Restate the full set of records exactly, without adding or dropping a word.

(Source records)
________________________

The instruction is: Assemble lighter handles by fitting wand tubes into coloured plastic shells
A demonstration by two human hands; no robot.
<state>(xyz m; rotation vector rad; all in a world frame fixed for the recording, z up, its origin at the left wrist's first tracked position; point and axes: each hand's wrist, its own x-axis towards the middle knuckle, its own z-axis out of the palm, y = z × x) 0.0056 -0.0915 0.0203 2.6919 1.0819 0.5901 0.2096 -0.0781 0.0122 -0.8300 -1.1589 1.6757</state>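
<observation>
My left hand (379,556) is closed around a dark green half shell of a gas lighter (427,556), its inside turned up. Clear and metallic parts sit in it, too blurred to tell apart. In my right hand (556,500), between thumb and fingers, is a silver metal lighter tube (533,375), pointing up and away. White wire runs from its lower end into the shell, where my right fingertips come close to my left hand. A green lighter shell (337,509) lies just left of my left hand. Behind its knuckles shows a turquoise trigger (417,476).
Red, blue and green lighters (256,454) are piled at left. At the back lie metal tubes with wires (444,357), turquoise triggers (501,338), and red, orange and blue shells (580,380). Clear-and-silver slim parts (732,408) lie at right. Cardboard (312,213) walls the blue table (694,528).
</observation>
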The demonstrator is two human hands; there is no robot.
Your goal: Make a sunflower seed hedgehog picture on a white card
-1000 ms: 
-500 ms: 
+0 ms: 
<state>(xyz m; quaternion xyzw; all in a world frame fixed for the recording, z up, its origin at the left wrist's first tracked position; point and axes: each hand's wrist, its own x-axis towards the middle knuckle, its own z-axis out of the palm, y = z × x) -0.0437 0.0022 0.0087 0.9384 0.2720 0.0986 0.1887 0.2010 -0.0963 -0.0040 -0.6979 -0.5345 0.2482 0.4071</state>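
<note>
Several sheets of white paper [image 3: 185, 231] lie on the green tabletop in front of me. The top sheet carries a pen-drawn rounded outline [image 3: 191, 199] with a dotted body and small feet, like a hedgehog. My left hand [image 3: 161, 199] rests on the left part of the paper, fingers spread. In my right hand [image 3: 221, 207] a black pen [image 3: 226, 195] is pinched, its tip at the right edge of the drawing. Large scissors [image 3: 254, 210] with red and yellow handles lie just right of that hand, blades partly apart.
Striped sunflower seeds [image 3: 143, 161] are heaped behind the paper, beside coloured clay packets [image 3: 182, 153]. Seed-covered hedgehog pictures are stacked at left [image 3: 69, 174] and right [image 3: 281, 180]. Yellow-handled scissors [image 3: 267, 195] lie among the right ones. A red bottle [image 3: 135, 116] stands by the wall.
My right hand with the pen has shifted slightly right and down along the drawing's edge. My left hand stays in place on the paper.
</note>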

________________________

*ANSWER TO THE PROBLEM*
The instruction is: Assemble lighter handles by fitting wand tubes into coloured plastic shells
A demonstration by two human hands; no robot.
<state>(xyz m; rotation vector rad; all in a world frame fixed for the recording, z up, its origin at the left wrist's first tracked position; point and axes: each hand's wrist, its own x-axis towards the middle knuckle, its own z-axis out of the palm, y = z × x) 0.0056 -0.0915 0.0203 2.6919 1.0819 0.5901 0.2096 -0.0781 0.0122 -0.8300 -1.1589 1.6757</state>
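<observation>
My left hand (379,556) is closed around a dark green half shell of a gas lighter (427,556), its inside turned up. Clear and metallic parts sit in it, too blurred to tell apart. In my right hand (556,500), between thumb and fingers, is a silver metal lighter tube (533,375), pointing up and away. White wire runs from its lower end into the shell, where my right fingertips come close to my left hand. A green lighter shell (337,509) lies just left of my left hand. Behind its knuckles shows a turquoise trigger (417,476).
Red, blue and green lighters (256,454) are piled at left. At the back lie metal tubes with wires (444,357), turquoise triggers (501,338), and red, orange and blue shells (580,380). Clear-and-silver slim parts (732,408) lie at right. Cardboard (312,213) walls the blue table (694,528).
</observation>
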The demonstrator is two human hands; there is no robot.
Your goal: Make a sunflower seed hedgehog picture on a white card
-1000 ms: 
-500 ms: 
+0 ms: 
<state>(xyz m; quaternion xyzw; all in a world frame fixed for the recording, z up, its origin at the left wrist's first tracked position; point and axes: each hand's wrist, its own x-axis towards the middle knuckle, its own z-axis out of the palm, y = z × x) -0.0437 0.0022 0.0087 0.9384 0.2720 0.0986 0.1887 0.2010 -0.0963 -0.0040 -0.6979 -0.5345 0.2482 0.4071</state>
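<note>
Several sheets of white paper [image 3: 185, 231] lie on the green tabletop in front of me. The top sheet carries a pen-drawn rounded outline [image 3: 191, 199] with a dotted body and small feet, like a hedgehog. My left hand [image 3: 161, 199] rests on the left part of the paper, fingers spread. In my right hand [image 3: 221, 207] a black pen [image 3: 226, 195] is pinched, its tip at the right edge of the drawing. Large scissors [image 3: 254, 210] with red and yellow handles lie just right of that hand, blades partly apart.
Striped sunflower seeds [image 3: 143, 161] are heaped behind the paper, beside coloured clay packets [image 3: 182, 153]. Seed-covered hedgehog pictures are stacked at left [image 3: 69, 174] and right [image 3: 281, 180]. Yellow-handled scissors [image 3: 267, 195] lie among the right ones. A red bottle [image 3: 135, 116] stands by the wall.
My right hand with the pen has shifted slightly right and down along the drawing's edge. My left hand stays in place on the paper.
</note>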

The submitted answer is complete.